§ Aim of the exercise
Given the material below, return only the lines starting at the line with "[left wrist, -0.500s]" and ending at the line with "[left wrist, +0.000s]", exactly as they appear.
Exercise data Block Start
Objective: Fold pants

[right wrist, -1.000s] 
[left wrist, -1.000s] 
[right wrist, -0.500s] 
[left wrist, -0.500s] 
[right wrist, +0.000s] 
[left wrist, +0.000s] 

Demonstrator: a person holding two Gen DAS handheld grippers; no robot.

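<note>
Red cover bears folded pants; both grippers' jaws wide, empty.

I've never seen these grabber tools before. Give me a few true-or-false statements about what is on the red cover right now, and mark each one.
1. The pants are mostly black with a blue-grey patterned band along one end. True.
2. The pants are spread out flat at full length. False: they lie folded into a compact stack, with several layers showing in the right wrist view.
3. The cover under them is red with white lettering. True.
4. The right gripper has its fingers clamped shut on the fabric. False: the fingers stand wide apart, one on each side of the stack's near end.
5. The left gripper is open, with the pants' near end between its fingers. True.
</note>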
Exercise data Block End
§ Worked solution
[left wrist, -0.500s] 
[right wrist, +0.000s] 
[left wrist, +0.000s] 

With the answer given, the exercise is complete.